What you will do: From the listing below, copy each line where "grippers" occurs.
------------------------------------------------------------
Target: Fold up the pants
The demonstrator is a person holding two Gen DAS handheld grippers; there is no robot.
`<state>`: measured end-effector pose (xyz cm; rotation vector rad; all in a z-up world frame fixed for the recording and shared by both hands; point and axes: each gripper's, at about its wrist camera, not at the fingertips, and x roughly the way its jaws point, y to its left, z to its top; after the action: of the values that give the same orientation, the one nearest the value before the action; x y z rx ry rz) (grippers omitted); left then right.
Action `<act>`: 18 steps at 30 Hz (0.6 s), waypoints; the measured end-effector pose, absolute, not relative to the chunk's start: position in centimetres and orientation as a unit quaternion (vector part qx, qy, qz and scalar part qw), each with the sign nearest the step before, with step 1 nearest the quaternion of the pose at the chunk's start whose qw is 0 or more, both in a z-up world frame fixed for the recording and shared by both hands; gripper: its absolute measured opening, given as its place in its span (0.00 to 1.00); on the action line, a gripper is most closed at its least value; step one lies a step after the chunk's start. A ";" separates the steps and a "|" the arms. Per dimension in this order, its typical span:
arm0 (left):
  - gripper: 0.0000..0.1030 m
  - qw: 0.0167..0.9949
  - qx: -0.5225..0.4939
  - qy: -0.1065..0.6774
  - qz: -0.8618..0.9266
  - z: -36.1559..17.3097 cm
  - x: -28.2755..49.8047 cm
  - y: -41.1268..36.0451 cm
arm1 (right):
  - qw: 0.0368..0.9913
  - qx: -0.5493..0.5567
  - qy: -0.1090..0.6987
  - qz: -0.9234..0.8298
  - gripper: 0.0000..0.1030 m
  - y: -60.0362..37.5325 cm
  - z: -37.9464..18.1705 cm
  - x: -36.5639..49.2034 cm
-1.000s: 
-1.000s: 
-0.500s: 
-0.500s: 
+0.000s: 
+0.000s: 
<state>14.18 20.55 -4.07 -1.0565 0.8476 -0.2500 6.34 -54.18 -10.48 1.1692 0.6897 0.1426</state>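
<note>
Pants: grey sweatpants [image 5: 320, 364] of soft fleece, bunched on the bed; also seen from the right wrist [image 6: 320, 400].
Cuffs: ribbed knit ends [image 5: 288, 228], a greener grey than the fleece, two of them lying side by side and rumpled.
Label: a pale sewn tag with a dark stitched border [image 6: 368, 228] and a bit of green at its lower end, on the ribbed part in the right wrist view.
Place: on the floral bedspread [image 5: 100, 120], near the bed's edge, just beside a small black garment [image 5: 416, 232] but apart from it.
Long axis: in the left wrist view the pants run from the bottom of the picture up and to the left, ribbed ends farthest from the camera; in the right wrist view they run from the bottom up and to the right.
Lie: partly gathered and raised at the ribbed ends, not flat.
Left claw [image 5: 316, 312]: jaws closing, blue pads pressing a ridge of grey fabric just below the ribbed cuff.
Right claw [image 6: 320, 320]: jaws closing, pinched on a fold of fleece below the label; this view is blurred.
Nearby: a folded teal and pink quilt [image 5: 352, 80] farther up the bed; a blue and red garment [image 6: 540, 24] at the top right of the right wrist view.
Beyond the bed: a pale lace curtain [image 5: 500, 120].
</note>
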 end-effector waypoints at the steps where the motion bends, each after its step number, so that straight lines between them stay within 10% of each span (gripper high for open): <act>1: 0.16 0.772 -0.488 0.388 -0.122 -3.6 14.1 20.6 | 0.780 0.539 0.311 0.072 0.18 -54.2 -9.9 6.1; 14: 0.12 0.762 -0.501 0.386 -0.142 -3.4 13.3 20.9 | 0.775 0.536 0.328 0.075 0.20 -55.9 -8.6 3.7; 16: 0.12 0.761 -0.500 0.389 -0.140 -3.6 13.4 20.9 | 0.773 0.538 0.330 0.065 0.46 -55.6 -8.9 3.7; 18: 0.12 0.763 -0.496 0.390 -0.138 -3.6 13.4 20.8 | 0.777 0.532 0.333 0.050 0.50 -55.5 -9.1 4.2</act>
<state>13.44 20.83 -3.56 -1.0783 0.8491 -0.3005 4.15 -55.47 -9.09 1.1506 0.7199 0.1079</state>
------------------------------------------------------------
Response:
The demonstrator is a person holding two Gen DAS handheld grippers; there is no robot.
`<state>`: measured end-effector pose (xyz cm; rotation vector rad; all in a z-up world frame fixed for the recording and shared by both hands; point and axes: each gripper's, at about its wrist camera, not at the fingertips, and x roughly the way its jaws point, y to its left, z to its top; after the action: of the values that give the same orientation, the one nearest the value before the action; x y z rx ry rz) (grippers omitted); left then right.

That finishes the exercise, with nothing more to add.